We will apply the same statistical rigor to see if there are significant differences in surveys from different patient groups

### create a dataframe with the sum of survey results from each different 

### starting with group1

In [None]:
# create loop to create a df for each drug class for survey data

for drug in ['cannabis','cocaine','oxycodone','methadone','amphetamine','crystal','opiates','benzodiazepines','propoxyphene']:
    # turn each drug class into a dataframe
    globals()[f'{drug}'] = drug_test_df(group1, 'survey', drug)
    
# merge all the dataframes
from functools import reduce

drug_survey_r1 = reduce(lambda x, y: pd.merge(x, y, right_index=True,left_index=True), [cannabis, cocaine, oxycodone, methadone, amphetamine, crystal, opiates, benzodiazepines, propoxyphene])

# add '-r1' to the end of each column name
drug_survey_r1.columns = [f'{col}_r1' for col in drug_survey_r1.columns]

drug_survey_r1

### now to group0

In [None]:
# create loop to create a df for each drug class for survey data

for drug in ['cannabis','cocaine','oxycodone','methadone','amphetamine','crystal','opiates','benzodiazepines','propoxyphene']:
    # turn each drug class into a dataframe
    globals()[f'{drug}'] = drug_test_df(group0, 'survey', drug)
    
# merge all the dataframes
from functools import reduce

drug_survey_r0 = reduce(lambda x, y: pd.merge(x, y, left_index=True, right_index=True), [cannabis, cocaine, oxycodone, methadone, amphetamine, crystal, opiates, benzodiazepines, propoxyphene])

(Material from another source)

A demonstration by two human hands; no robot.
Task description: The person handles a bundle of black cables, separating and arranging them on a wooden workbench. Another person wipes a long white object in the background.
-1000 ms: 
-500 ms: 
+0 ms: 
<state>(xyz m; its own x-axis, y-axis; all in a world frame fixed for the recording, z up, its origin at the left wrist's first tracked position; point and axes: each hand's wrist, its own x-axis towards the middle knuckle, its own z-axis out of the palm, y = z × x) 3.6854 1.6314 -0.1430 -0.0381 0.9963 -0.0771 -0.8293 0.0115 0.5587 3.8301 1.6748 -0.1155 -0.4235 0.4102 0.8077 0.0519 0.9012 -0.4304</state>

# add '-r1' to the end of each column name
drug_survey_r0.columns = [f'{col}_r0' for col in drug_survey_r0.columns]

# rename columns
drug_survey_r0

drug_survey_r0

In [None]:
def calculate_survey_pvalues(group1, group2):
    
    # import required library
    import pingouin as pg

    # create empty lists to store values
    tests = []
    significance = []
    ci = [] 
    cd_list = []
    bf10 = [] 
    power = []

    # perform ttest between each drug class
    for drug in ['cannabis','cocaine','oxycodone','methadone','amphetamine','crystal','opiates','benzodiazepines','propoxyphene']:
        t = pg.ttest(group1[f'{drug}_r1'], group2[f'{drug}_r0'], paired=False)['p-val'][0]
        tests.append(t)
        if t < 0.05:
            significance.append('True')
        else:
            significance.append('False')
        c = pg.ttest(group1[f'{drug}_r1'], group2[f'{drug}_r0'], paired=False)['CI95%'][0].tolist()
        c = ', '.join(map(str, c))
        ci.append(c)
        cd = pg.ttest(group1[f'{drug}_r1'], group2[f'{drug}_r0'], paired=False)['cohen-d'][0]
        cd_list.append(cd)  
        b = pg.ttest(group1[f'{drug}_r1'], group2[f'{drug}_r0'], paired=False)['BF10'][0]
        bf10.append(b)
        p = pg.ttest(group1[f'{drug}_r1'], group2[f'{drug}_r0'], paired=False)['power'][0]
        power.append(p)

    survey_pvs = pd.DataFrame(
        {'drugClass':['cannabis','cocaine','oxycodone','methadone','amphetamine','crystal','opiates','benzodiazepines','propoxyphene'],
         'pvalue':tests,
         'significance':significance,
         'CI95%':ci,
         'cohen-d':cd_list,
         'BF10:':bf10,
         'power':power})

    return survey_pvs

survey_pvs = calculate_survey_pvalues(drug_survey_r1, drug_survey_r0)

survey_pvs

In [None]:
totalgroup = group1.shape[0] + group0.shape[0]

In [None]:
# show confidence interval for differenc in mean positive tests for each drug class
ci = survey_pvs.loc[:,['CI95%']]

# separate the confidence intervals into two columns
ci = ci['CI95%'].str.split(', ', expand=True)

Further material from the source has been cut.